And it wasn’t just a message to Bashar al-Assad. It’s a message to his Russian patrons that the United States is just not going to tolerate this kind of action from him any longer.
JUDY WOODRUFF: Colonel Bacevich, your view? Was this the right thing?
COL. ANDREW J. BACEVICH, (RET.), Boston University: Well, what is the thing? What is the action?
If indeed, as some people suggest, this is a one-off event, then my guess is, a week from now, we won’t even be talking abut it, and it will quickly be forgotten.
If, as some people suggest, this shows a more assertive Trump administration, that somehow we’re going to ratchet up the pressure on the Assad regime, trying to produce regime change, then I would be very much interested in hearing more about how that is going to occur and, beyond that, if and when it occurs, if Assad is forced out, then what?
What do we think the United States will inherit, and what will the United States do with that inheritance? Recalling the situation after regime change in Iraq and Libya, you know, those seem to be the reasonable questions.
JUDY WOODRUFF: Sarah Sewall, how do you gauge what happened?
SARAH SEWALL, Former State Department Official: Well, it’s very difficult to know right now, Judy.
We don’t know whether this will fall into the category of a symbolic, pinprick strike that had no marginal — had no meaningful effect, or whether this could be the beginning of something that gets us much more deeply embroiled, whether it’s similar to the no-fly zones that we created in Southern and Northern Iraq after the first Desert Storm war, or whether it’s like the Kosovo campaign that was designed to produce a negotiated solution that we thought would take days, and instead took weeks, or whether it could be like the Libya intervention, where we were nominally protecting citizens, but we ended up creating a much more difficult terrorist threat throughout the region.
JUDY WOODRUFF: And, General Allen, it is the case that we don’t know yet how effective this is, do we?
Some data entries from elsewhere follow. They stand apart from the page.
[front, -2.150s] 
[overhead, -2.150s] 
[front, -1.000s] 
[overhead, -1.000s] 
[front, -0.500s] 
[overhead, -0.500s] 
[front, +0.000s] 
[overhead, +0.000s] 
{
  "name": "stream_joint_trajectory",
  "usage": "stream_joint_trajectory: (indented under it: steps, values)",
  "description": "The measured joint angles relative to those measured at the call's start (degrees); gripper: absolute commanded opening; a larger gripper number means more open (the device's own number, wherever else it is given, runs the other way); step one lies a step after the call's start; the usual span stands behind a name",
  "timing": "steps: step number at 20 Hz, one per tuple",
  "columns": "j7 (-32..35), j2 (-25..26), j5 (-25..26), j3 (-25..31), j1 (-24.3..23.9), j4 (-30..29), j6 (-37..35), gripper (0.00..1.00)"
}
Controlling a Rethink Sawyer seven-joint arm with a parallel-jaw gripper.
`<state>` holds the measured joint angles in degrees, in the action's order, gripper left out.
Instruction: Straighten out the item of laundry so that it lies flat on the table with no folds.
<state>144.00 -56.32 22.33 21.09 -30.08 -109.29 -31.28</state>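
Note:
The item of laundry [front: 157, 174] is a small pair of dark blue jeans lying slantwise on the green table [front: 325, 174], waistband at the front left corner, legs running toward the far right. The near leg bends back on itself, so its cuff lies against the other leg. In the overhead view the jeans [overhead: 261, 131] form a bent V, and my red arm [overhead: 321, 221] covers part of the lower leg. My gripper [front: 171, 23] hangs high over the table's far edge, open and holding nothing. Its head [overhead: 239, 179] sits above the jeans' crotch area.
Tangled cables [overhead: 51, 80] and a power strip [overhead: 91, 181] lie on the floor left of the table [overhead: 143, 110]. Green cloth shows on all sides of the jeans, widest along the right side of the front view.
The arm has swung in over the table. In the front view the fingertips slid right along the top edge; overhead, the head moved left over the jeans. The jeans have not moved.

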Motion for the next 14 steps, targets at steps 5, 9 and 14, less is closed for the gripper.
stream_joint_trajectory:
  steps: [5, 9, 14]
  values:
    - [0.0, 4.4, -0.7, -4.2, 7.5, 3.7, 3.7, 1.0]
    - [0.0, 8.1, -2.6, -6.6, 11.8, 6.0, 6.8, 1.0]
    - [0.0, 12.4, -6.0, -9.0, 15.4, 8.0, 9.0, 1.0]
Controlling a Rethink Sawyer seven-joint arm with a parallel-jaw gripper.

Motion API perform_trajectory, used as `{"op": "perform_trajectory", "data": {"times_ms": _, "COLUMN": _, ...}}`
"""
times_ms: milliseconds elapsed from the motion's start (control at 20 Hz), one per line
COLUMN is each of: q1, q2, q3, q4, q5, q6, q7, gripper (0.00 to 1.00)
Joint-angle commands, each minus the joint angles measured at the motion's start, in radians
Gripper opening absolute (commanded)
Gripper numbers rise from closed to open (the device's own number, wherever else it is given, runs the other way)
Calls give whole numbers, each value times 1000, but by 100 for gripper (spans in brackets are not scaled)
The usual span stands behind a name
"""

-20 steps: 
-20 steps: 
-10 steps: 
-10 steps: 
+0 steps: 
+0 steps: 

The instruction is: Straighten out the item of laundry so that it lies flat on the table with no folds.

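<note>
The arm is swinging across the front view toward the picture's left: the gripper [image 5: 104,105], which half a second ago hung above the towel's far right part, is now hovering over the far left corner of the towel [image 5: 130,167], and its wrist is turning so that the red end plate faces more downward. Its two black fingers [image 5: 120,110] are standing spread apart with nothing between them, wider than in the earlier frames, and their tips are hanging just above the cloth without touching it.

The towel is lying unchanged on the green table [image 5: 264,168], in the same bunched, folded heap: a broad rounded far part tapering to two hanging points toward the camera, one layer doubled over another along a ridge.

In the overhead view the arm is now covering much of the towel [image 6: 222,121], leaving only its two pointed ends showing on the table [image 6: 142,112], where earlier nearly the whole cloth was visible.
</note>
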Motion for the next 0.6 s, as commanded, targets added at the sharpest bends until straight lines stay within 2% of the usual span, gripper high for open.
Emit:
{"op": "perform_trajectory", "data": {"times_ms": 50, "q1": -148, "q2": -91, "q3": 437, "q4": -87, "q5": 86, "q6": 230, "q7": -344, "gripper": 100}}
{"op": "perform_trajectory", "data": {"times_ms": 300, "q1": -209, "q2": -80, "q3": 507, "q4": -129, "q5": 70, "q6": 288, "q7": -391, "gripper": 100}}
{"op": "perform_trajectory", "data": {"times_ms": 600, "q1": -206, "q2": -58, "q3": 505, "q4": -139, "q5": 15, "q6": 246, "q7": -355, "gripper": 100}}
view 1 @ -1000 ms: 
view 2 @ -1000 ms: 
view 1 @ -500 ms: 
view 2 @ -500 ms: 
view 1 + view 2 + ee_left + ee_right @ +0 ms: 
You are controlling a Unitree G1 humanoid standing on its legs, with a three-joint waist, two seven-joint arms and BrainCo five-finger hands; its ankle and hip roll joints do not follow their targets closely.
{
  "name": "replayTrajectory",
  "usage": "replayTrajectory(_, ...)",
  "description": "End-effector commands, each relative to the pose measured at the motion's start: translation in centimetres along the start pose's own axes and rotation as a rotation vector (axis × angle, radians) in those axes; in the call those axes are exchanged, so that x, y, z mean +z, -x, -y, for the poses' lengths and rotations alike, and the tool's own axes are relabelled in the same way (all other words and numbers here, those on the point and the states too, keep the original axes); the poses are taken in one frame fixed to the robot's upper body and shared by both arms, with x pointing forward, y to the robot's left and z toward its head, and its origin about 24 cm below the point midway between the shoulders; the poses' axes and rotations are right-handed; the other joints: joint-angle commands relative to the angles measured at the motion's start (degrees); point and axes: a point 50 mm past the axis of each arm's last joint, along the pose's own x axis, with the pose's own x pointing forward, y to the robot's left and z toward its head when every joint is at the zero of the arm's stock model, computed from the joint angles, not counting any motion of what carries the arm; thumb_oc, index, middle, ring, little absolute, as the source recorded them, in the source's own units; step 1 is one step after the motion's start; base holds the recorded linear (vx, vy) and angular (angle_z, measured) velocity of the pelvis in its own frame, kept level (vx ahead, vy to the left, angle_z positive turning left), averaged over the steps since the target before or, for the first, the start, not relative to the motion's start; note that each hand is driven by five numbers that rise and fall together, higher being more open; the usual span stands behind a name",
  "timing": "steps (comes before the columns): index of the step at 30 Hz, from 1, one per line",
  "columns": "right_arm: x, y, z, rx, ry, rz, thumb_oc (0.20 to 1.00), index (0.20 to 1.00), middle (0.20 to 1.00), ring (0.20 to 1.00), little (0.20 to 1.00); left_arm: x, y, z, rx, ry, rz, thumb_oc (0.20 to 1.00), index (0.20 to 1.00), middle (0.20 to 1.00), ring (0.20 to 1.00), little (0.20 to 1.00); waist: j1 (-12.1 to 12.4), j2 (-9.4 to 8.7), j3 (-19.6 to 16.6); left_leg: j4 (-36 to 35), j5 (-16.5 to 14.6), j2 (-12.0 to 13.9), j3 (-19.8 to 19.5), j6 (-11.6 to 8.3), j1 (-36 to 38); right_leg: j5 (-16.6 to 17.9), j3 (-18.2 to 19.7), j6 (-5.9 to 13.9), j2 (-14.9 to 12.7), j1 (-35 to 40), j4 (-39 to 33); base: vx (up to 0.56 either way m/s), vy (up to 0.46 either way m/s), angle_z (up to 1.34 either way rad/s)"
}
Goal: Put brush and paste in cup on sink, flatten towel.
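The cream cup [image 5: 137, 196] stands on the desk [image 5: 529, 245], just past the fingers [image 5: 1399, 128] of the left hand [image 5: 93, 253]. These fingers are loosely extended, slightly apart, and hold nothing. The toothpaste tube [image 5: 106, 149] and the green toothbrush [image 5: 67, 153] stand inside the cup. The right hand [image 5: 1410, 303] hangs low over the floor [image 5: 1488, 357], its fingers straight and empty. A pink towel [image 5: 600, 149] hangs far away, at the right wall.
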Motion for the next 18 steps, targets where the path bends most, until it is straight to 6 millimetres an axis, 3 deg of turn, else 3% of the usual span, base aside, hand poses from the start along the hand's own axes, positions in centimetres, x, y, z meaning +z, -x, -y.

We’re waiting to find out.
GEN. JOHN ALLEN: Well, I would say a couple of things, Judy, to the other points that have been made.
The administration is going to have to give us a sense of what their policy is. This is obviously a change from the previous administration. And military action without political context is often just ineffectual, there’s no purpose for it.
And it’s a dangerous road to get on, as the other commentators have indicated. So, it would be very helpful for us to understand what policy changes have created this strategy within which military action like this can occur.
But I think it’s been an important event, because it’s not just a very important signal to Bashar al-Assad and to President Putin. There are others around the world who should have taken very significant attention or made significant points of paying attention to this strike, Kim Jong-un, for example.
And the president just completed, by all accounts, a successful summit with President Xi Jinping of China, and we don’t — we find ourselves in an environment where there’s a similar relationship there, where there is a patron and there is a client.
And I know it has not escaped the attention of President Xi that the nuclear saber-rattling of Kim Jong-un has attracted the attention of President Trump.
And so, having held Bashar al-Assad accountable for this, we need to pay attention to Northeast Asia about a more activist United States in this regard.
JUDY WOODRUFF: Colonel Bacevich, what about that? I mean, this does send a signal to the rest of the world that this president is prepared to act.
COL. ANDREW J. BACEVICH: Well, I think it’s important to reflect on how this decision came to be made, at least how we understand that it came to be made.
A week ago, the president was largely indifferent to events in Syria. It appears that, when he saw the videotapes of the aftermath of the Syrian chemical weapons attack, he was outraged, and then basically, in about a 48-hour period, he went from being indifferent to deciding we had to attack Syria.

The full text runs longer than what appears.